In photography there is no such thing as the perfect setting. It all depends on, what you are after in an image, the conditions, time of day, etc. Realizing this will give you the awareness to find the right combination for each set of circumstances. It will give you the awareness to guess properly when you must guess. This guessing comes with connection and awareness of yourself and your environment, that is when you have a better chance at making the right decisions.

Photography is like any other challenge. When you started skydiving the challenge may have been stability, then 4 way, then more points of 4 way, then more difficult formations or faster 4 way, then maybe freefly or freestyle.

Photography is like anything else. Simply wearing a camera or shooting pictures, will eventually become routine and boring unless you add a challenge. Within photography there are many challenges. Better photography is just one of them. The more you challenge yourself the deeper you will go and the more magic you will find as you connect with your subjects and your surroundings when you know exactly where to go before your mind even has a chance to tell you, you will be full of answers, not questions. The results of that state of mind will be very rewarding. I promise you!

Is skydiving photography the only place to find this? Absolutely not! it is simply one vehicle. Any time you challenge yourself to the intensity, you will be rewarded. I am simply addressing photography because that is where I spend my time and because that is what I offered when you inquired about this specialty. Try this attitude for a while!

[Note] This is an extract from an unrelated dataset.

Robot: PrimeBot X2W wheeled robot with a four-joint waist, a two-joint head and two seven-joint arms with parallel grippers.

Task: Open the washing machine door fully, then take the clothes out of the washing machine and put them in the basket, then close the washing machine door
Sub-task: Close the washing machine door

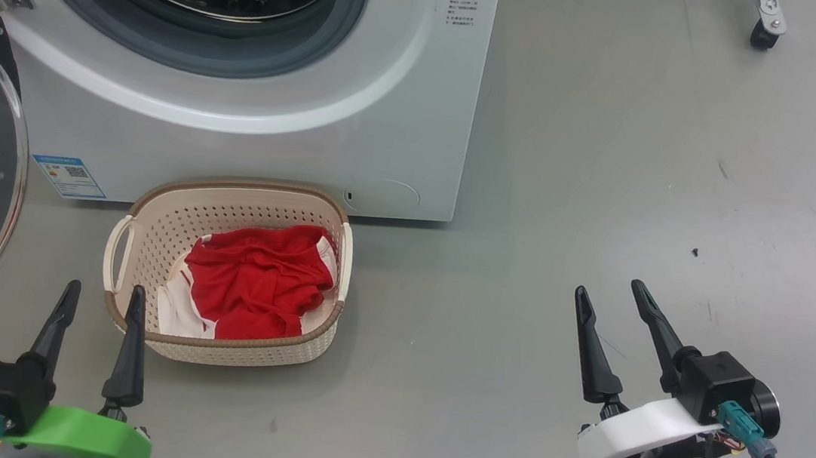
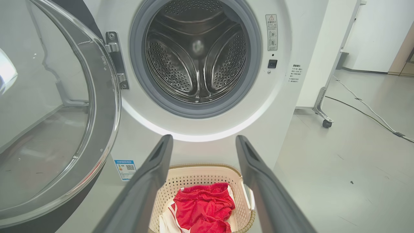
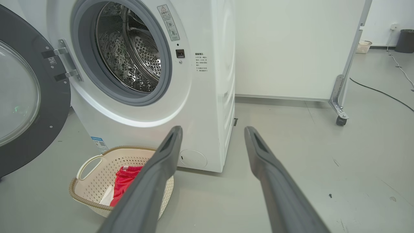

Your second exercise is skydiving with a different frame of mind. I want you to go out there leaving your preconceived photography thoughts behind. Listen to your surroundings! the light, the clouds, the subject, the ground. Keep both eyes open and experiment with your peripheral vision. Forget about your ring sight. That is why I do not recommend an electronic viewfinder, it only lets you see a framed image, missing the surroundings. It is two dimensional, most important, it is the past you see in there! Let go. See what you discover. Take up the challenge of discovering and capturing the magic and mystery of flight.